(Saved entries)
◇ ◇ ◇ ◇ ◇

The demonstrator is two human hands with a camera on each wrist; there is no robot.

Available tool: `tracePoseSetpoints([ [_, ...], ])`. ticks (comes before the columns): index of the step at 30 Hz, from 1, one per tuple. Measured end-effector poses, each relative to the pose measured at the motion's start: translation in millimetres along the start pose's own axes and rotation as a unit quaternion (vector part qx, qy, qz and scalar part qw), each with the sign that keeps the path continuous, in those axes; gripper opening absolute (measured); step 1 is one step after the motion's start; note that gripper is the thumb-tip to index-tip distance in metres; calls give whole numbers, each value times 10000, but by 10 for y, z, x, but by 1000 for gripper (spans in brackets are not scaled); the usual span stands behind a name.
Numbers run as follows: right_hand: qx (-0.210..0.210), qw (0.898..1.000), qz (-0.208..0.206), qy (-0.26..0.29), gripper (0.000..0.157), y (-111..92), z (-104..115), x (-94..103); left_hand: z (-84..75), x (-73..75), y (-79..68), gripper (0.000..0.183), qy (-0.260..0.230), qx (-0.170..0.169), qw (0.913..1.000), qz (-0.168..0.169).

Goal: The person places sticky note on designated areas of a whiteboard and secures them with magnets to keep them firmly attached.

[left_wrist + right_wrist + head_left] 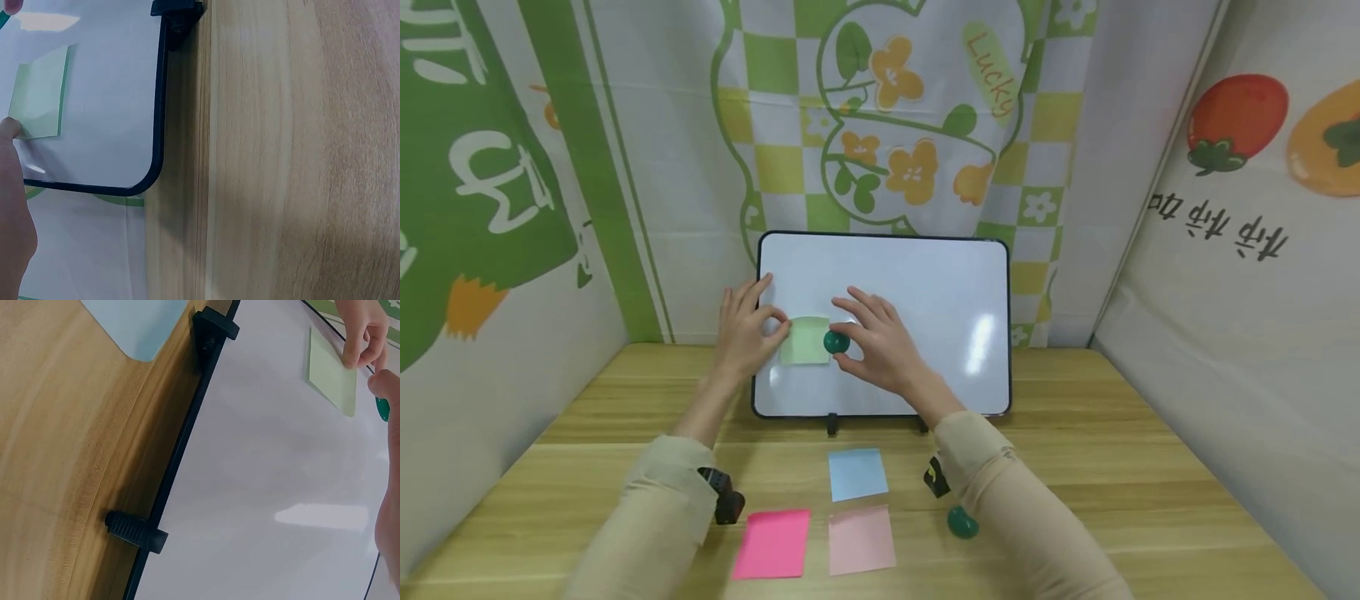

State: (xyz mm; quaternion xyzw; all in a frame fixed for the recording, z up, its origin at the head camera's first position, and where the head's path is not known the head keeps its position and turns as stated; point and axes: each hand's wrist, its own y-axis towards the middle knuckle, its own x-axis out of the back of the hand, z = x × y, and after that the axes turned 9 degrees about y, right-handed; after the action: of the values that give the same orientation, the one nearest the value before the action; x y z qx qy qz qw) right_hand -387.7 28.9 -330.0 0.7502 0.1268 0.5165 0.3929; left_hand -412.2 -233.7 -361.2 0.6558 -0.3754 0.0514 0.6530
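A pale green sticky note (807, 343) lies against the left part of a black-framed whiteboard (917, 283). Thumb and index finger of my left hand (739, 335) pinch the note's upper left corner, the other fingers spread. Between the thumb and index finger of my right hand (880, 343) is a round dark green magnet (835, 342), held at the note's right edge. The left wrist view shows the note (40, 97) with its lower edge standing slightly off the board. In the right wrist view, the magnet (382, 409) is partly hidden by the thumb.
Black stand feet (832, 424) hold the whiteboard upright on the wooden table (1075, 467). In front lie a blue note (857, 475), a hot pink note (772, 544) and a light pink note (862, 540). Another green magnet (962, 522) sits beside my right sleeve.
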Motion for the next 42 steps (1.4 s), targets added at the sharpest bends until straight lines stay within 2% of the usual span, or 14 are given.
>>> tracePoseSetpoints([
  [12, -352, 9978, 251, -499, 37, 173, 26, -146, 34, -29, -1, 12, 58, -131, 9999, 40],
  [18, -516, 9959, 460, -581, 37, 349, 55, -231, 77, 41, 45, 11, -81, -210, 9995, -226],
  [21, -703, 9937, 553, -682, 37, 398, 50, -269, 83, 61, 66, 11, -117, -221, 9994, -247],
  [28, -1070, 9881, 763, -798, 38, 376, 18, -362, 26, -17, 98, 10, -105, -295, 9995, 10],
  [35, -1209, 9851, 674, -1019, 37, 394, -7, -469, -13, -54, 114, 9, -89, -302, 9995, -35],
  [42, -1360, 9800, 879, -1156, 39, 429, 34, -519, 37, -35, 91, 9, -60, -250, 9996, -141],
])
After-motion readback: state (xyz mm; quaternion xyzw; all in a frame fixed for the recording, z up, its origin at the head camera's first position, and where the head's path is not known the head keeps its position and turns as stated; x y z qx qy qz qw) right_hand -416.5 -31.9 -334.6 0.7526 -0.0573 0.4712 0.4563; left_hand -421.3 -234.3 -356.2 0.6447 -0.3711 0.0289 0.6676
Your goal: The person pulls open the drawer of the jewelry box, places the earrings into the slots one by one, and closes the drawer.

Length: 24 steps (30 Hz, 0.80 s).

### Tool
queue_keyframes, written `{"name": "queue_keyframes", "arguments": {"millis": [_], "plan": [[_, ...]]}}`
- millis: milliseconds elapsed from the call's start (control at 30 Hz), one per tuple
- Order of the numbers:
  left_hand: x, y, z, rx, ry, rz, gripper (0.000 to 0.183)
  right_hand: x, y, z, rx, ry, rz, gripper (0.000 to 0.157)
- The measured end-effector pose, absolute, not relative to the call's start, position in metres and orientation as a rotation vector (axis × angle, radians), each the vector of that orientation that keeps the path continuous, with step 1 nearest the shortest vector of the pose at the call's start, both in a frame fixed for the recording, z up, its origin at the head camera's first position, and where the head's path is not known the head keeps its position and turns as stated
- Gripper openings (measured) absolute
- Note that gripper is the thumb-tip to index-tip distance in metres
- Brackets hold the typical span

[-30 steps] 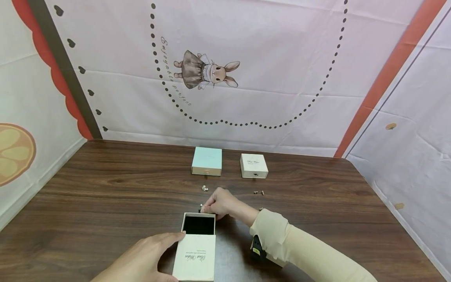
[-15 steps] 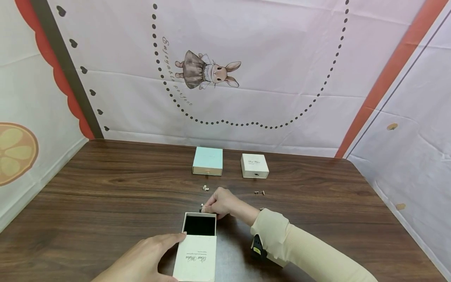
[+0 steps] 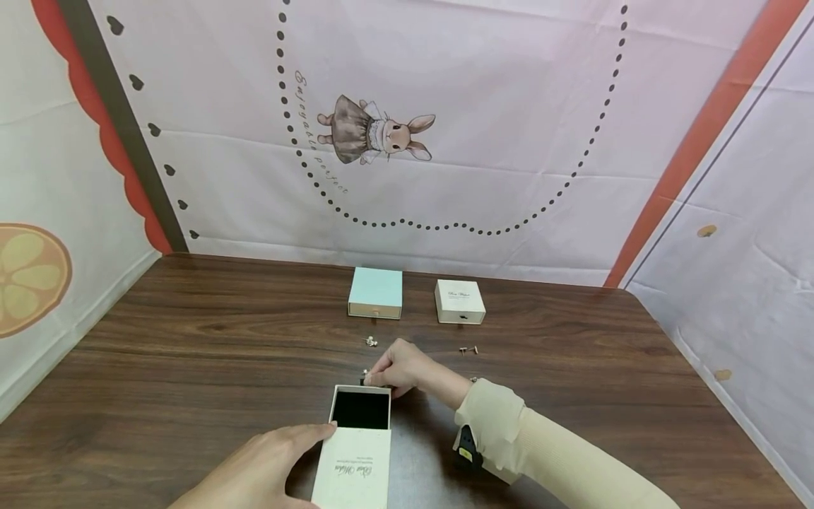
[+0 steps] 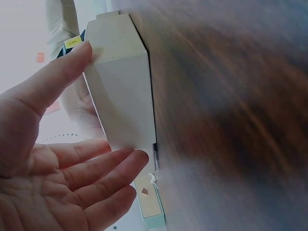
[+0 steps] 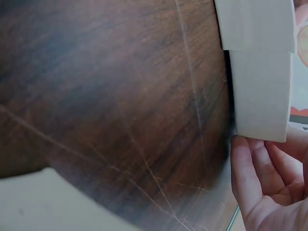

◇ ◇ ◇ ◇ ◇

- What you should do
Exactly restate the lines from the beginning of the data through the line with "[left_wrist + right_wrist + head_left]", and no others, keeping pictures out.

- Exercise answer
The demonstrator is two human hands with a camera on each wrist; there is no robot.

Available tool: `tracePoseSetpoints([ [_, ...], ])`. ticks (comes before the columns): index of the step at 30 Hz, from 1, one per tuple. Measured end-effector poses, each relative to the pose measured at the motion's start: translation in millimetres along the start pose's own axes and rotation as a unit quaternion (vector part qx, qy, qz and scalar part qw), each with the sign that keeps the path continuous, in those axes; gripper opening absolute (measured); step 1 is one step after the motion's start; note that gripper is the thumb-tip to index-tip distance in metres; calls give whole numbers, each value times 10000, but by 10 for y, z, x, but by 1000 for gripper (spans in brackets are not scaled); the usual span stands behind a name.
Numbers run as follows: right_hand: qx (-0.210..0.210), qw (0.898..1.000), qz (-0.208..0.206), qy (-0.26..0.29), gripper (0.000..0.157), y (-111..92), z (-104..115), x (-94..103); left_hand: z (-84..75), x (-73..75), y (-79..68), gripper (0.000..0.183), qy (-0.260..0.230), qx (-0.170..0.169), qw (0.913..1.000), qz (-0.168..0.169).

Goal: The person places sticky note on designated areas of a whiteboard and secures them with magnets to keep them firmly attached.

[left_wrist + right_wrist + head_left] 

This concludes the output for the exercise.